KVProxy may investigate suspected violations and take action to protect the Services and others. Actions may include:

  • suspending or terminating accounts, projects, routes, or API credentials,
  • throttling or blocking traffic patterns,
  • disabling configurations that enable abuse,
  • requesting additional information about your use case and authorization,
  • preserving evidence and cooperating with law enforcement or regulators when we reasonably believe it is required.

We do not promise to monitor all traffic or configurations, and you should not rely on us to detect misuse. You remain responsible for your use of the Services.

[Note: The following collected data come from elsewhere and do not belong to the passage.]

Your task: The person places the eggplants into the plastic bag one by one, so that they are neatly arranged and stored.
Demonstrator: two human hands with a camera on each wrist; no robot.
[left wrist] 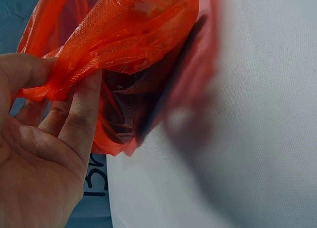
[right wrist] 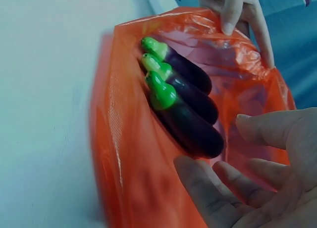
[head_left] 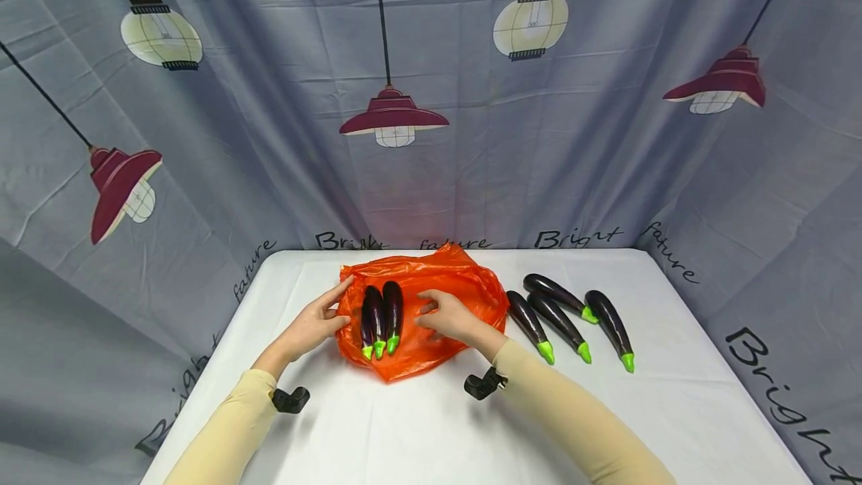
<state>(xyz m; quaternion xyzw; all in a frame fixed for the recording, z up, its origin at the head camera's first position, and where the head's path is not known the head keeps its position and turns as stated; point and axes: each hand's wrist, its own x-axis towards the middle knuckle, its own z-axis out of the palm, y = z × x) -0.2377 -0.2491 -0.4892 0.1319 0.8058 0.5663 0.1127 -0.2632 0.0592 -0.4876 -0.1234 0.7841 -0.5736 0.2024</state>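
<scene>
An orange plastic bag lies spread with its mouth open on the table. Three dark purple eggplants with green caps rest side by side in it. My left hand pinches the bag's left edge between thumb and fingers, as the left wrist view shows with the bag film lifted. Over the bag, just right of the eggplants, my right hand hovers with fingers loosely bent and apart, holding nothing. In the right wrist view its fingertips are close to the nearest eggplant; whether they touch it I cannot tell.
Several more eggplants lie on the white tablecloth to the right of the bag, one crossing behind others. A grey curtain printed with lamps and lettering stands behind the table. A black wrist mount sits on each forearm.
</scene>
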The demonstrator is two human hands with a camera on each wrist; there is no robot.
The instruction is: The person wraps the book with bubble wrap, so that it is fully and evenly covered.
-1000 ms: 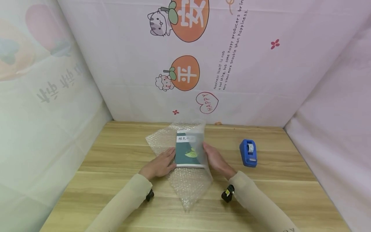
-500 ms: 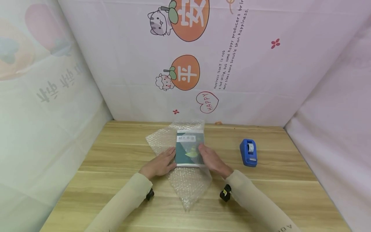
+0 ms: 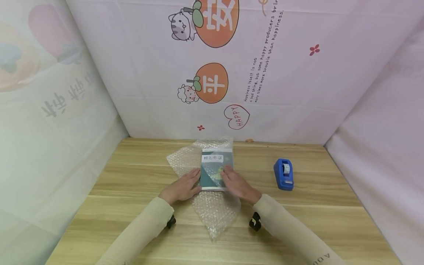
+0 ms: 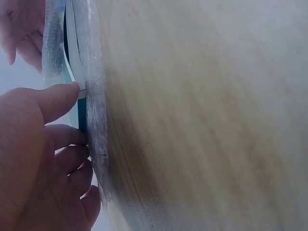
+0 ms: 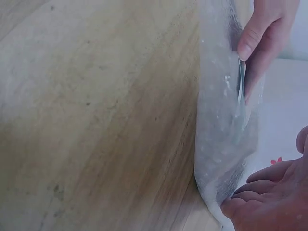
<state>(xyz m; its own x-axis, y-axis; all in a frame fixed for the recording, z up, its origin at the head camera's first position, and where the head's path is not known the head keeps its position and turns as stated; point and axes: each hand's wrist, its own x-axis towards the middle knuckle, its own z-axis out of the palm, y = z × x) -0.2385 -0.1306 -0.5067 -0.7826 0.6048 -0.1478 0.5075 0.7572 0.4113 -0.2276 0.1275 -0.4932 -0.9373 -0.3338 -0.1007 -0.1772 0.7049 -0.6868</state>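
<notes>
A green booklet (image 3: 207, 181) with a white title label lies on a sheet of bubble wrap (image 3: 216, 211). A flap of the wrap is folded over it from the right and covers most of its cover. My left hand (image 3: 182, 187) rests along the booklet's left edge; in the left wrist view its thumb and fingertips touch that edge. My right hand (image 3: 240, 187) lies with extended fingers on the folded flap, over the right part of the booklet. The right wrist view shows the right hand's fingers (image 5: 262, 187) against the wrap.
A blue tape dispenser (image 3: 284, 175) with a roll of tape stands to the right of the wrap. Wooden tabletop (image 3: 132, 173) surrounds the work. Printed white cloth (image 3: 159, 92) hangs behind and at both sides.
My right hand has moved left from the booklet's right edge onto its cover, bringing the bubble wrap flap down over it. The left hand has stayed in place.
</notes>
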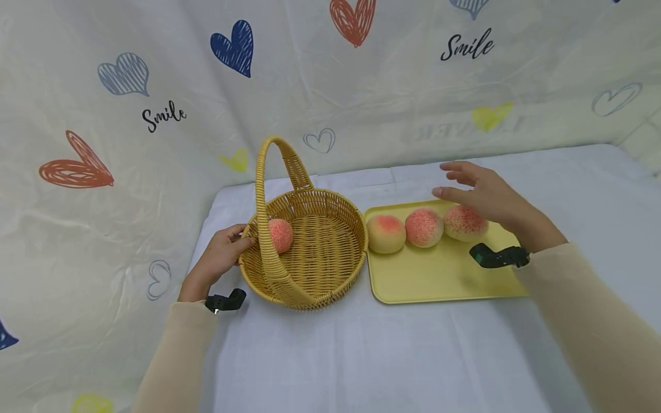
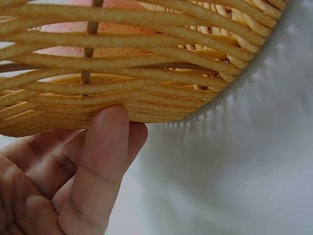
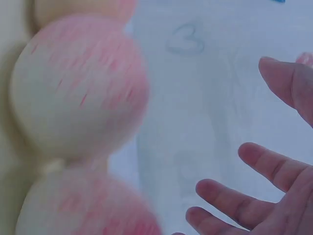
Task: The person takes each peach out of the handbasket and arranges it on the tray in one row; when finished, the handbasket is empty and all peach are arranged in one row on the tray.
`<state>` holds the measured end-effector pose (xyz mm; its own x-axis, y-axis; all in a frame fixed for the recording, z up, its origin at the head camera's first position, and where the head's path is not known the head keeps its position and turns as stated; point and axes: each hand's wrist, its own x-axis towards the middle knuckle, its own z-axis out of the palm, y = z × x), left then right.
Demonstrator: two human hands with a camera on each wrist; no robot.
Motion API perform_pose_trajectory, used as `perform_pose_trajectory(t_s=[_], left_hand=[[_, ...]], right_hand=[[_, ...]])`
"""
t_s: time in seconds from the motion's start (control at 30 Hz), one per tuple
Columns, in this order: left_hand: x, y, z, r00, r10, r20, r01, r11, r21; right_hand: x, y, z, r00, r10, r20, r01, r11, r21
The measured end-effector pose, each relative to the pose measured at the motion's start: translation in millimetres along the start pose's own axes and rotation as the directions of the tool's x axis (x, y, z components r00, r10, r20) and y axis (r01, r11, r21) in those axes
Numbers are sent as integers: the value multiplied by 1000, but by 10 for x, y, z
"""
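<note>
My left hand [image 1: 223,252] grips the left side of a round wicker basket [image 1: 356,246]; in the left wrist view its thumb [image 2: 105,152] presses the weave and the other fingers are partly hidden behind the thumb and basket edge. One pink peach [image 1: 281,236] lies inside the basket, near the handle. My right hand [image 1: 485,192] hovers over the yellow tray's back edge, fingers spread and holding nothing. Beneath and left of it, a yellowish peach [image 1: 386,234], a pink peach [image 1: 424,228] and a speckled peach [image 1: 466,223] sit in a row on the tray [image 1: 434,281].
The basket's tall arched handle [image 1: 264,218] stands upright over its left part. The basket and tray stand close together on a white tablecloth [image 1: 330,355]. A sheet printed with hearts [image 1: 234,49] hangs behind.
</note>
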<state>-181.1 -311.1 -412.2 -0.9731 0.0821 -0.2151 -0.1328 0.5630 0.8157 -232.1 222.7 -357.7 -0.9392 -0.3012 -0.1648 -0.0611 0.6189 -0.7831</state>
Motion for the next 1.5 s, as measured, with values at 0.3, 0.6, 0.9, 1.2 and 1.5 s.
perform_pose_trajectory(t_s=[0.3,0.6,0.9,1.2,1.5], left_hand=[[11,-22,-6,1000,-1,4,1,1000,-17],[18,0,-2,1000,-8,-3,8,1000,-10],[12,4,3,1000,-11,7,11,999,-33],[15,6,-5,1000,0,12,0,1000,-24],[14,-5,-10,1000,-9,6,9,999,-48]], right_hand=[[293,-584,380,991,-126,35,123,989,81],[586,-1003,899,967,-233,102,207,955,213],[838,-1326,1425,928,-294,228,227,933,280],[1061,-1452,1838,922,-254,293,192,955,226],[1207,-1487,2106,900,-244,362,183,964,194]])
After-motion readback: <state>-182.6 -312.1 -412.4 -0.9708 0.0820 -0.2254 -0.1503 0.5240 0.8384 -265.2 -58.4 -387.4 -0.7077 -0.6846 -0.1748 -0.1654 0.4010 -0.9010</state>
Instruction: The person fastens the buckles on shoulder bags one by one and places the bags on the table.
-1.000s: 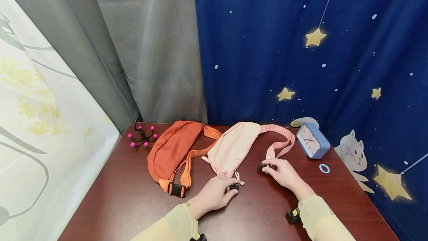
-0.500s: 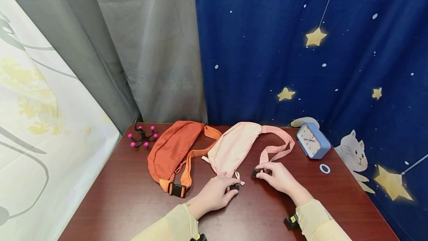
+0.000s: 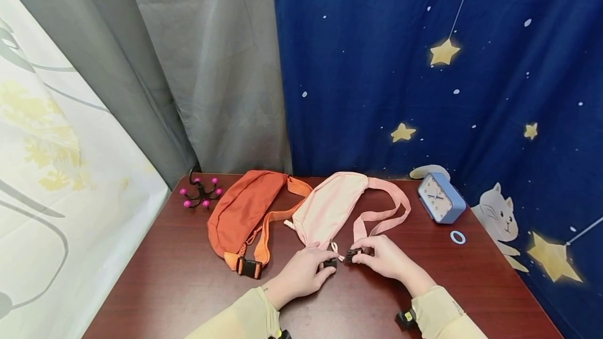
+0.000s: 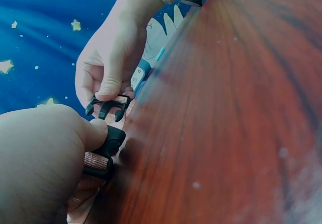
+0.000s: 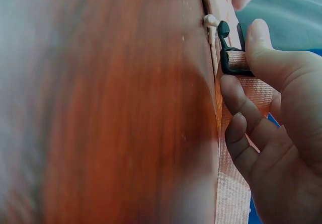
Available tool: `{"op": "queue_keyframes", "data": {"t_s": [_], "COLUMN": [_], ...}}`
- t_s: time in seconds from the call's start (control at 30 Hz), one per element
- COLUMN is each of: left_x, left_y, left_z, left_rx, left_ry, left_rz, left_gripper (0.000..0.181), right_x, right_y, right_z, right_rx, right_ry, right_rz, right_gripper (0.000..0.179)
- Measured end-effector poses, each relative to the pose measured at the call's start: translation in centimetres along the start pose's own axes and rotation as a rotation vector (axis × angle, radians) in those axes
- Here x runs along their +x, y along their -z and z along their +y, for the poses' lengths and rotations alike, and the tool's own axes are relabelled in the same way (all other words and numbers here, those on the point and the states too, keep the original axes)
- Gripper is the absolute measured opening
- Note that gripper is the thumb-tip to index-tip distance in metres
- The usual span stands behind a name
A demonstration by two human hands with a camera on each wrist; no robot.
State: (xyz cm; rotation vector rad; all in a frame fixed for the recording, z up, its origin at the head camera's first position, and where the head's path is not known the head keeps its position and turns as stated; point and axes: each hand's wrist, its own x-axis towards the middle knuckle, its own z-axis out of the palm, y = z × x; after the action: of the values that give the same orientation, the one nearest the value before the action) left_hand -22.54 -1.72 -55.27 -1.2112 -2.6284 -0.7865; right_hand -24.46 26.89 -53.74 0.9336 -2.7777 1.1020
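A pink waist bag (image 3: 332, 205) lies on the table with its strap (image 3: 398, 198) looped to the right. My left hand (image 3: 303, 273) pinches the black socket half of its buckle (image 4: 114, 142), close to the bag's near end. Between thumb and fingers, my right hand (image 3: 383, 258) holds the pronged buckle half (image 4: 106, 106), threaded on the pink strap. The prongs point at the socket across a small gap; the halves are apart. In the right wrist view the pronged half (image 5: 232, 63) sits under the thumb, and only part of the socket shows at the top.
Left of the pink bag lies an orange-red waist bag (image 3: 247, 208) with its black buckle (image 3: 249, 267) fastened. A black hook rack with pink knobs (image 3: 201, 192) stands at the back left. A blue clock (image 3: 440, 198) and a light blue ring (image 3: 457, 237) are at the right.
My right hand has moved left and nearer with the pronged buckle half, drawing the pink strap along and narrowing the gap to the socket. My left hand has stayed in place.
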Motion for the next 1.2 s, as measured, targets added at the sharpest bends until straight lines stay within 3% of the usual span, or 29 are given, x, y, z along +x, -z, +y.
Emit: {"op": "queue_keyframes", "data": {"t_s": [0.23, 0.63, 1.2], "left_x": [-0.1, -0.1, -0.1], "left_y": [-0.1, -0.2, -0.2], "left_z": [0.1, 0.1, 0.1], "left_rx": [0.005, 0.043, 0.036], "left_ry": [0.017, 0.024, 0.016], "left_rz": [0.008, 0.013, 0.018], "left_gripper": [0.032, 0.032, 0.034], "right_x": [0.1, 0.7, 1.1], "right_y": [-0.7, -1.6, -2.4], "right_z": [-0.6, -1.0, -1.5], "right_rx": [0.025, 0.000, 0.035], "right_ry": [0.032, 0.086, 0.031], "right_rz": [-0.047, -0.061, -0.070], "right_gripper": [0.010, 0.012, 0.011]}}
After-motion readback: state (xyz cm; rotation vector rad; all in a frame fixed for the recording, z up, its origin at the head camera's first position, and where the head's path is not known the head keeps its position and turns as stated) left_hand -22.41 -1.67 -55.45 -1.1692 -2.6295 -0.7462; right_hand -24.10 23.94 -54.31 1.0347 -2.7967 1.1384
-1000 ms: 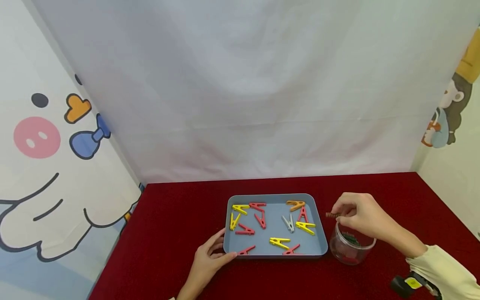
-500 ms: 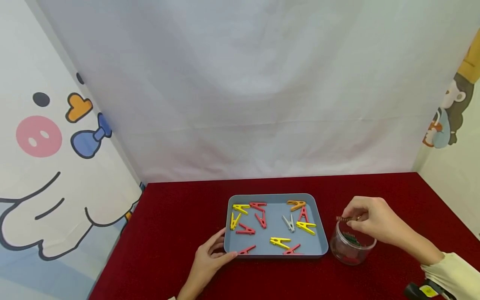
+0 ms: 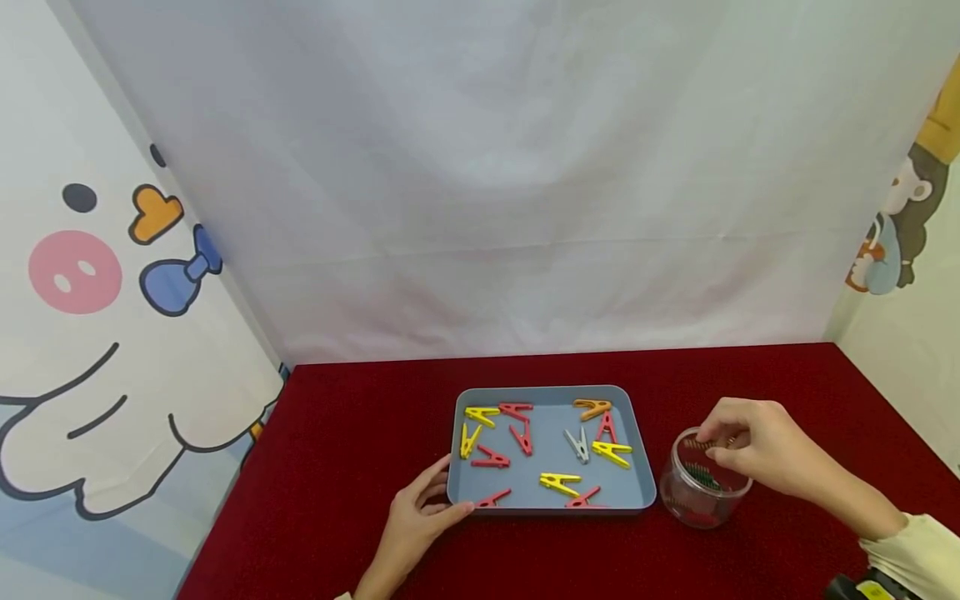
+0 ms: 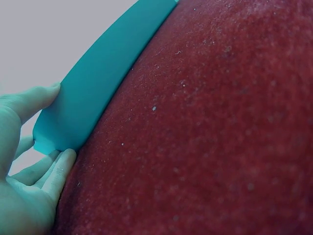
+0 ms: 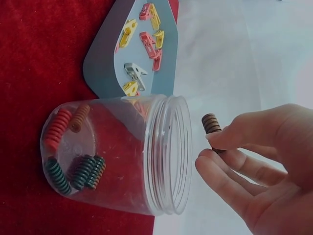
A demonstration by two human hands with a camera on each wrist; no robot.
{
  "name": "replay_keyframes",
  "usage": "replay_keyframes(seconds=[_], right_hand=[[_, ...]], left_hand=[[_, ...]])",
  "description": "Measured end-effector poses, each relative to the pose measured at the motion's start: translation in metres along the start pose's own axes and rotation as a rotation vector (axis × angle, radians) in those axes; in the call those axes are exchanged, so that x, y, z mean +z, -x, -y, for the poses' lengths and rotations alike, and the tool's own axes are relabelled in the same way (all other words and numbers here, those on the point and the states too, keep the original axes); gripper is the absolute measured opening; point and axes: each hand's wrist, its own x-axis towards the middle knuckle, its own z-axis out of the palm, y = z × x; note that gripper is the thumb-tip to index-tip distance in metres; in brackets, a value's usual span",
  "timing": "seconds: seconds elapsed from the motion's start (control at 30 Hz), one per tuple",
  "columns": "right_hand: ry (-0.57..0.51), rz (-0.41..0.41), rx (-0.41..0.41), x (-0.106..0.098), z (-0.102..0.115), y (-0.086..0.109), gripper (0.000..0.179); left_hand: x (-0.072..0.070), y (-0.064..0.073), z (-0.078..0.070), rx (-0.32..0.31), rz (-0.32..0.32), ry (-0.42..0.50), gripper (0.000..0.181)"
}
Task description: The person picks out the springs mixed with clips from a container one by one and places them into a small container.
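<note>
My right hand pinches a brown coil spring between thumb and fingertips, just outside the mouth of a clear plastic jar in the right wrist view. Inside the jar, at its bottom, lie a red spring, a smaller brown one and several dark green springs. With my left hand I grip the front left corner of a blue-grey tray, thumb at the rim and fingers against the side. Red, yellow, orange and grey clothespins are spread across the tray.
The jar stands close to the tray's right side on a dark red cloth. A white curtain hangs behind the table, and printed cartoon panels flank it.
My right hand has shifted right and a little toward me, bringing the brown spring from the jar's left edge to over its mouth. My left hand and the tray have stayed put.
</note>
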Motion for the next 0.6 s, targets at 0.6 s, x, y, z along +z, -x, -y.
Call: replay_keyframes(seconds=[0.6], right_hand=[[-0.022, 0.021, 0.029, 0.012, -0.006, 0.007, 0.025]], left_hand=[[0.001, 0.000, 0.000, 0.004, -0.010, 0.025, 0.070]])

11) Intended request size and payload limits

KVProxy is optimized for high-volume, low-to-moderate payload API traffic, such as JSON or similar request/response patterns commonly used by mobile and client applications. The Services are not designed to proxy large file transfers (for example, video, audio, large binaries, or bulk data exports).

To ensure consistent performance and reliability for all customers:

  • KVProxy expects the average request size (including headers and body) for a project to remain around 250 KB or less.
  • Occasional larger requests may occur naturally and are not, by themselves, a violation of this Policy.
  • However, sustained usage patterns where the rolling average request size materially exceeds this range may indicate use cases that are outside the intended scope of the Services.

If KVProxy determines that a project’s traffic consistently exceeds reasonable request size expectations, we may, at our discretion:

  1. notify you of the observed usage pattern and provide guidance on mitigation or architectural alternatives,
  2. request configuration changes to reduce payload size or move large transfers to more appropriate infrastructure,
  3. apply temporary limits or suspensions to affected routes or projects if the pattern persists.

These measures are intended to protect platform stability and ensure fair use across customers, not to penalize good-faith usage. We encourage customers with atypical payload requirements to contact us before deploying such workloads so we can help evaluate fit or suggest alternatives.

12) Reporting suspected abuse

If you believe there is a violation of this AUP, please report it to: support@kvproxy.com.

Include, if available:

  • project or account identifier,
  • relevant request IDs or timestamps,
  • affected domains/endpoints,
  • and a short description of the suspected abuse.